> _EXERCISE_
Using the listing below, copy exactly the lines from the one containing "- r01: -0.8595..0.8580" to the one containing "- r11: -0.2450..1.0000", both lines included, and no others.

> _DATA BELOW_

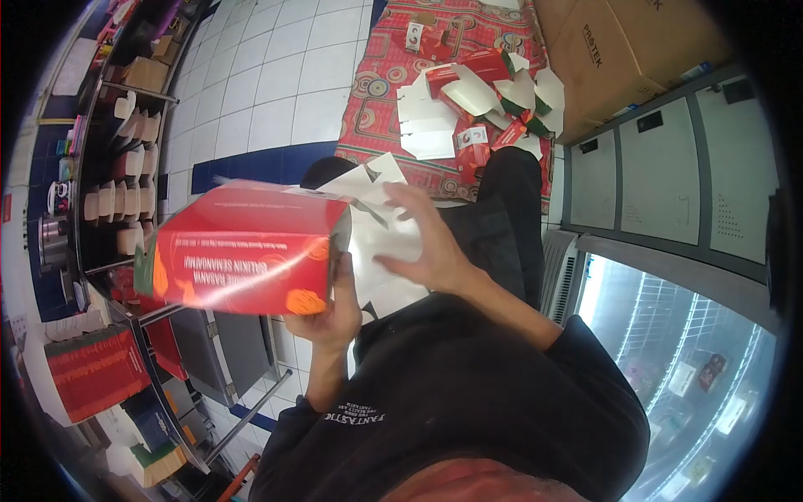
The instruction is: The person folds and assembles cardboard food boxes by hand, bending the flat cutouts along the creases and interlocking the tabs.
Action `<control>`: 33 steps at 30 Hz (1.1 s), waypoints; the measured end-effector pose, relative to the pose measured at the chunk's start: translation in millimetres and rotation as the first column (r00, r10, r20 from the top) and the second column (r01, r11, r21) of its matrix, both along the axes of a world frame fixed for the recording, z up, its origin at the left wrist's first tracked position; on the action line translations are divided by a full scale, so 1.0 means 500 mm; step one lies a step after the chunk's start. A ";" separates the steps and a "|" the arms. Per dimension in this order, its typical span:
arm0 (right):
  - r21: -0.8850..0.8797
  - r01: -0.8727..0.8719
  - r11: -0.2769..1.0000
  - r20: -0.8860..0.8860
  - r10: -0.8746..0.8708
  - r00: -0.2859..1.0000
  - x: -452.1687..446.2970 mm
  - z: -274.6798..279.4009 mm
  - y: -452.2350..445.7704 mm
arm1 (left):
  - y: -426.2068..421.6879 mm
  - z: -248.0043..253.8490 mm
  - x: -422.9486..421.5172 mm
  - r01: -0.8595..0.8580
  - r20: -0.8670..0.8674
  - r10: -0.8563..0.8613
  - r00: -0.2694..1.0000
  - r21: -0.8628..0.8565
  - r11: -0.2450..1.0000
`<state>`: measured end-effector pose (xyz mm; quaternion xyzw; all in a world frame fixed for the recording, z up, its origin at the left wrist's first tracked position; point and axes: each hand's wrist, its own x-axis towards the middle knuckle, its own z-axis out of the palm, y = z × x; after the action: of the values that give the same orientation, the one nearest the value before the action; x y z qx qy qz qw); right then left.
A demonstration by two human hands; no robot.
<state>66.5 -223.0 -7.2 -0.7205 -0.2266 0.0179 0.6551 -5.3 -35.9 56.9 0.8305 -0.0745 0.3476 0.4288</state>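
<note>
A red printed carton (251,243) with orange and green patches is tilted in front of my body on the left. My left hand (330,314) grips its lower right end, with fingers partly hidden behind the carton. To the right, my right hand (427,243) has its thumb and fingers spread apart and holds nothing. It is over white flat card (389,259) with cut flaps, which lies across my lap. Part of that card is behind the carton's right end.
Several folded and flat red and white cartons (427,121) lie on a red patterned mat (376,92). Large brown boxes (602,58) and grey lockers (657,171) stand at right, above a lit glass-fronted fridge (677,368). Shelves with stacked containers (125,201) line the left.
</note>
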 end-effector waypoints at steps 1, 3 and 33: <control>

> _YOUR RESPONSE_
  - r01: -0.8595..0.8580
  - r20: -0.8670..0.8674
  - r10: -0.8563..0.8613
  - r00: -0.2694..1.0000
  - r21: -0.8628..0.8565
  - r11: -0.2450..1.0000

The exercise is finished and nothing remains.